El escalerador
Se hizo su propia escalera para subir a la azotea.
Hubiera bastado con pedirla prestada, cualquiera presta una escalera. Pero él quería su escalera, no cualquier escalera. Y a su modo, sin preguntar a nadie, empezó a alzar los escalones, uno a uno. Subiendo cada vez más.
Los primeros escalones, que eran maravillosos , recordaban aquellas viejas escaleras de caracol, de fundición, áspera. Con rombos desproporciadamente largos en el piso de cada peldaño que difería con el siguiente en treinta grados. Apenas le costó esfuerzo conseguir mantenerlos en pie.
Pero, a parte de la inexperiencia, el orgullo le jugó una mala pasada. Conforme subía escalones, la escalera perdía estabilidad, cosa que cualquiera le hubiera advertido. Pero él no aceptaba consejos de cualquiera, causa segura de que tampoco los pidiera.
La espiral escalonada llegó a caer hasta tres veces con el escalerador encima, azotándole en el lomo, los brazos y las piernas.
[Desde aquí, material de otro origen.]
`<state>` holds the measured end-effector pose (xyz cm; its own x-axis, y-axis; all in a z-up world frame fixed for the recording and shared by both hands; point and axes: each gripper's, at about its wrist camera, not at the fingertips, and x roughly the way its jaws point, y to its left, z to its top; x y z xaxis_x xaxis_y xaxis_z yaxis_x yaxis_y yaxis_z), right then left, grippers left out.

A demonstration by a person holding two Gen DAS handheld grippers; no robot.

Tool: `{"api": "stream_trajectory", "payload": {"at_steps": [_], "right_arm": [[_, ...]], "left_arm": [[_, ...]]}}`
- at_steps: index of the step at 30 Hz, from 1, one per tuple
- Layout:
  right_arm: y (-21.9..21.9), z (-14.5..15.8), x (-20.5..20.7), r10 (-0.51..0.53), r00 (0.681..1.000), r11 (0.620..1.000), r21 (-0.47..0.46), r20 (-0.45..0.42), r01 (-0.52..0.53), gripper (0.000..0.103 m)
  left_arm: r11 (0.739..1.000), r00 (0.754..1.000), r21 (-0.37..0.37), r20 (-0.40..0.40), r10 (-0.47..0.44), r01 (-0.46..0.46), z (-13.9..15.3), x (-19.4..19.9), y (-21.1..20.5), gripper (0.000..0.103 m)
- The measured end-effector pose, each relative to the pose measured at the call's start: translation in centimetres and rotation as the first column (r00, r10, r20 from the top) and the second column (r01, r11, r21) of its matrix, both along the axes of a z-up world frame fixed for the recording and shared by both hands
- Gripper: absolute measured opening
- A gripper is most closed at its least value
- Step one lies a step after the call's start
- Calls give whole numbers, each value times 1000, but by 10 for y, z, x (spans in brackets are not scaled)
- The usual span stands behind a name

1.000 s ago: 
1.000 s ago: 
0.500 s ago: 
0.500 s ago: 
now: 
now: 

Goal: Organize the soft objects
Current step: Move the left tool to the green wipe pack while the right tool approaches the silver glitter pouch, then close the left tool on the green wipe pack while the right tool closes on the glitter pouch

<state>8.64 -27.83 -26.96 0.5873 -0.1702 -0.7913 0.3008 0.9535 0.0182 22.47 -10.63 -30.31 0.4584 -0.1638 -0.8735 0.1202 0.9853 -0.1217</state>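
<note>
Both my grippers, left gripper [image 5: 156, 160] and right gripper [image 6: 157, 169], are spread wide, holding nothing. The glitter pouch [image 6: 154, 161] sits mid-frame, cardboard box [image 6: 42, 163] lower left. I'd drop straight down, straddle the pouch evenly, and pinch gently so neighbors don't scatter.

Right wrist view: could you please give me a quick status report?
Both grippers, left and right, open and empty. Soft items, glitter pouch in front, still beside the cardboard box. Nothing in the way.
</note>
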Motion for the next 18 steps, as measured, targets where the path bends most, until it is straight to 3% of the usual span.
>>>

Así que, utilizando lo primero que tenía a mano: una cuerda de tendedor, cuatro piedras grandes de formas irregulares y el palo de una escoba; improvisó un poco común, pero no por ello menos eficaz para el fin que quería, sistema de sujección.
Siguió girando hasta los 21 peldaños y los amarró a la azotea. Desmontó el tinglado que había servido de sujección y les hizo un hueco en el viejo baul, con la confianza de volver a utilizarlos algún día.
Con gran satisfacción merendó en la cocina, sin prisa, todo el embutido acompañado de pan que pudo antes de las siete. Subió una hamaca a la azotea, la extendió de forma que pudiera ver el oeste y la montaña más grande por encima de las demás casas; y se quedó mirando el contraste entre el rosáceo y el azul que formaban esta última y el cielo hasta perder de vista la montaña.